SS = Screening shrubs

Nothing to tricky, just grunt work.

Once that is done, I’d want to level out the ground near the external wall since it humps in the middle and grades to both sides. Then I’d put in a gravel access path along the exterior wall (for utility access) and a bed in front of that (thus shrubs, to screen the view of the utility access area.

Okay, maybe that is a lot of grunt work! :eek:

Lot more than I think you realize. :smiley: Better you than me…

What pops out at me, looking at your diagram, is that you’re gonna want to leave access to get back behind the bed and pull weeds out of the gravel without having to actually stand in the flowerbed. So that means your shrubs need to be small to medium-sized when full-grown. If you put in something like yew or juniper or other huge scratchy evergreens, someday you’ll have tree-of-heaven or mulberries growing over the top that you’ll find yourself extremely reluctant to crawl back there in the spiderwebby evergreens and deal with.

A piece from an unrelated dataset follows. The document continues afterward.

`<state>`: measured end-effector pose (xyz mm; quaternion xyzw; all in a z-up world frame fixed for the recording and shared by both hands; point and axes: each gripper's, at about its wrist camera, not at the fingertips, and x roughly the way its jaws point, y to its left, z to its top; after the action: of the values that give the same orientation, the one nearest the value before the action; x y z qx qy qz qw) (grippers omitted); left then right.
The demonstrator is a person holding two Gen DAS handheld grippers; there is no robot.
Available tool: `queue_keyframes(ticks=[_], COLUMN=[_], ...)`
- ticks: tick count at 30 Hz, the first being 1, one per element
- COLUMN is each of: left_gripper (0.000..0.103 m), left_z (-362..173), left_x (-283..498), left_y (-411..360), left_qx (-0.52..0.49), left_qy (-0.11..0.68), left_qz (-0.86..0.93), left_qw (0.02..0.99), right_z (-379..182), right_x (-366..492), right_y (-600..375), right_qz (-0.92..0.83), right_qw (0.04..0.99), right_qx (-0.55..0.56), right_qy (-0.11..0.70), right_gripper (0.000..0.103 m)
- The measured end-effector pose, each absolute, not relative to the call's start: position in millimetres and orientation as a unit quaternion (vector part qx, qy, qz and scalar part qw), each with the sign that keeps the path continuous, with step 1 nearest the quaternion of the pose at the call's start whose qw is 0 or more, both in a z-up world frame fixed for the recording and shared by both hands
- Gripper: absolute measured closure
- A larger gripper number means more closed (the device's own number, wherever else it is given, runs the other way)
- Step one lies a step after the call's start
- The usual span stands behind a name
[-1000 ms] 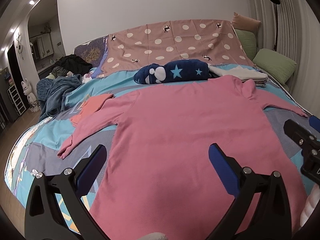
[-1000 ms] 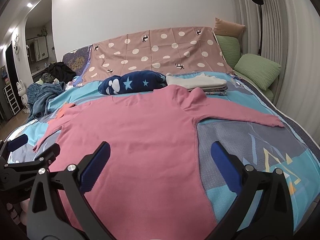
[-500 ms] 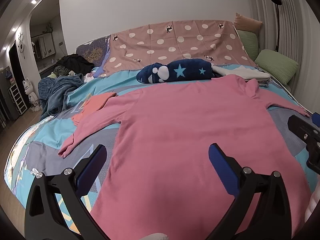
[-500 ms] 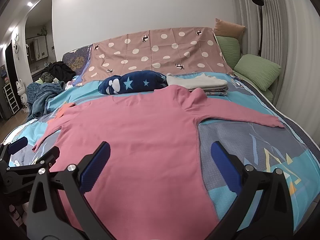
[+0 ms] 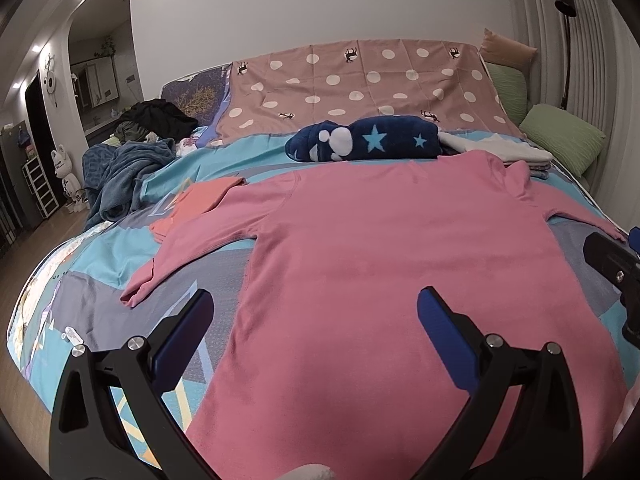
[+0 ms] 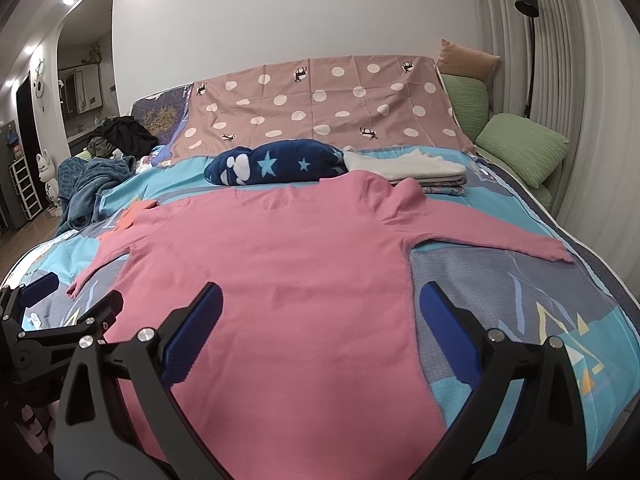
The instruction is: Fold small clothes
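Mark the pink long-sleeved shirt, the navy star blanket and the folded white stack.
pink long-sleeved shirt (image 5: pixel 400 248), left wrist view, chest
navy star blanket (image 6: pixel 280 164), right wrist view, middle
folded white stack (image 6: pixel 408 166), right wrist view, top layer

the pink shirt (image 5: pixel 380 280) runs out of the left wrist view at its hem, behind the left claw (image 5: pixel 316 320). the right claw (image 5: pixel 612 264) is cut off by that view's right edge. the pile of clothes (image 6: pixel 116 132) by the far wall is too small to sort out.
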<state>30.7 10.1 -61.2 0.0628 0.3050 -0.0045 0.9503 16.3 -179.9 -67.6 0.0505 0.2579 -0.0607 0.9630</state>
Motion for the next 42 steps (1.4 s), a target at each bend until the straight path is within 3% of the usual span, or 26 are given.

And by the time you get around to it, the mulberries in particular will need a pruning saw (they’re so evil, I hate them with the passion of a thousand burning suns), and I have actually been in the position of crawling around in huge, spiderwebby, scratchy evergreens with a pruning saw. 'Taint pretty. :smiley:

This area is already shaded by a large maple. I actually have a very large mature mulberry tree on the opposite corner of my property. Major pain in the arse.

That was bad ASCII and not really in a decent scale. The utility access part will be at least 5 feet wide. I plan to do a layer of sand, then landscape fabric, and then the gravel (with some pavers probably).

You’ll still get weeds in the gravel.
She said dourly.
:smiley:

My thoughts exactly, however was thinking about more exotic locales. :smiley:

Pittsburgh? Monroeville? Squirrel Hill? :wink: Kidding - Sorry, I saw western PA and assumed Pittsburgh area.